Information Integration
Description
Information integration is the merging of heterogeneous information from various data sources to a homogenous, clean dataset. This lecture introduces this ever-important topic. It will cover the basic technologies, such as distributed database architectures, techniques for virtual and materialized integration, and data cleansing technologies.
Further Information:
- Lectures are given in English on demand.
- Slides are available on the HPI-internal materials-folder.
- The exercises are led by Thorsten Papenbrock
Schedule
The course will take place Mondays and Wednesdays at 11am in HS 3. Some lectures will have the form of exercises.
| Date | Topic |
|---|---|
| MO 12.10.2015 | Introduction |
| WE 14.10.2015 | DIY Integration |
| MO 19.10.2015 | Distribution, Autonomy, and Heterogeneity |
| WE 21.10.2015 | Exercise 1 + Lecture continued |
| MO 26.10.2015 | Distribution, Autonomy, and Heterogeneity |
| WE 28.10.2015 | Materialized and Virtual Integration |
| MO 02.11.2015 | Architectures |
| WE 04.11.2015 | SchemaSQL |
| MO 09.11.2015 | Exercise "Integration planning" |
| WE 11.11.2015 | Schema Mapping / Schema Matching |
| MO 16.11.2015 | No lecture |
| WE 18.11.2015 | No lecture |
| MO 23.11.2015 | Exercise "Integration Execution" |
| WE 25.11.2015 | Schema Mapping / Schema Matching |
| MO 30.11.2015 | Schema Mapping / Schema Matching |
| WE 02.12.2015 | Global-as-View Modelling - Moved to HS2 |
| MO 07.12.2015 | Local-as-View Modelling |
| WE 09.12.2015 | Local-as-View Modelling |
| MO 14.12.2015 | Exercise "Cleansing" |
| WE 16.12.2015 | Bucket Algorithm - Gastvorlesung Dr.

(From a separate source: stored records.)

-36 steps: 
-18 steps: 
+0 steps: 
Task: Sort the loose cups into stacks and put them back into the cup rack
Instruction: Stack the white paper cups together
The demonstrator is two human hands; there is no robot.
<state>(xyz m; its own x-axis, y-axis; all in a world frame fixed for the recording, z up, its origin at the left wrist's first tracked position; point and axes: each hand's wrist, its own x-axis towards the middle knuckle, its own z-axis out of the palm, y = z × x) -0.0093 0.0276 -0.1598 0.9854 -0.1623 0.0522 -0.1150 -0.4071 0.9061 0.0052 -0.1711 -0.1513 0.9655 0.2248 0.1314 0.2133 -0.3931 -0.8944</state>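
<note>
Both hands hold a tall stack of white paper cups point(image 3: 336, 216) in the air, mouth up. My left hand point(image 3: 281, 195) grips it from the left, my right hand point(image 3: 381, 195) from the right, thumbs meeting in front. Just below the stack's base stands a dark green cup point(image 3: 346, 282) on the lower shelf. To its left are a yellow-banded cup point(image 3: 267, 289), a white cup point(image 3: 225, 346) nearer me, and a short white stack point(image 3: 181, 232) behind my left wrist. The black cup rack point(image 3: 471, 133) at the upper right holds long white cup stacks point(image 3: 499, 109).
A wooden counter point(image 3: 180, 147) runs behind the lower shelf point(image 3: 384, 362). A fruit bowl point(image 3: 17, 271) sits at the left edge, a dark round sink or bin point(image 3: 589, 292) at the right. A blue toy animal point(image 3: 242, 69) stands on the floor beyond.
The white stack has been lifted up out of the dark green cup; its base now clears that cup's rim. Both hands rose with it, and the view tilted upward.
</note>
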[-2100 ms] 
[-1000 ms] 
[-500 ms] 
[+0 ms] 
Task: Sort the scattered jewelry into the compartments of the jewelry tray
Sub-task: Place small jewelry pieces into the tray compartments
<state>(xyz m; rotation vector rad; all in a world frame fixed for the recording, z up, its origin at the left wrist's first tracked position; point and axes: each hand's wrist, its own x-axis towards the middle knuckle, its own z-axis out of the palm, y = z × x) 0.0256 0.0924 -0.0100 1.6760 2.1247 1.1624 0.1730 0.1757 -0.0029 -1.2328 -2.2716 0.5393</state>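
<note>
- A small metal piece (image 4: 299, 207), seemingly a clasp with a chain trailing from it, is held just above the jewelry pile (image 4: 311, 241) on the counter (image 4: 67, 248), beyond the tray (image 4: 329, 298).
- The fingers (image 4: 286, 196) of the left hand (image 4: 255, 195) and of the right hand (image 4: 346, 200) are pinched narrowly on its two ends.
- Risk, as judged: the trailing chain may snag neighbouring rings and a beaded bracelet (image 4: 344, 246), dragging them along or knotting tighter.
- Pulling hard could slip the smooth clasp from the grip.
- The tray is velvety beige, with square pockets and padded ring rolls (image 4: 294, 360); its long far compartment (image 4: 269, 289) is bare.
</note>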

Armin Roth (IBM) |
| Christmas break | |
| MO 04.01.2016 | Duplicate Detection |
| WE 06.01.2016 | Duplicate Detection and Data Quality |
| MO 11.01.2016 | Data Warehouses |
| WE 13.01.2016 | No lecture |
| MO 18.01.2016 | Exercise "Visualization" |
| WE 20.01.2016 | Data Lineage |
| MO 25.01.2016 | Deep Web |
| WE 27.01.2016 | Deep Web + exam preparation |
| MO 01.02.2016 | Exercise "Final presentations" |
| WE 03.02.2016 | No lecture |
| Mo 15.02.2016 | Written exam in HS 1 |
Literature
- Ulf Leser and Felix Naumann: Informationsintegration, dpunkt Verlag, 2006.
This book is available at the UP library and also, e.g., from Amazon.de. - Doan, Halevy, and Ives: Principles of data integration, Morgan Kaufmann, 2012.
- Özsu and Valduriez: Principles of distributed database systems, Springer, 2011.
- Stefan Conrad: Föderierte Datenbanksysteme, Springer, 1997.
Throughout the lecture I will refer to various scientific papers, that serve as in-depth references.
Exam
A written exam will take place on Feb. 15, 2015 at 13:00 in HS 1.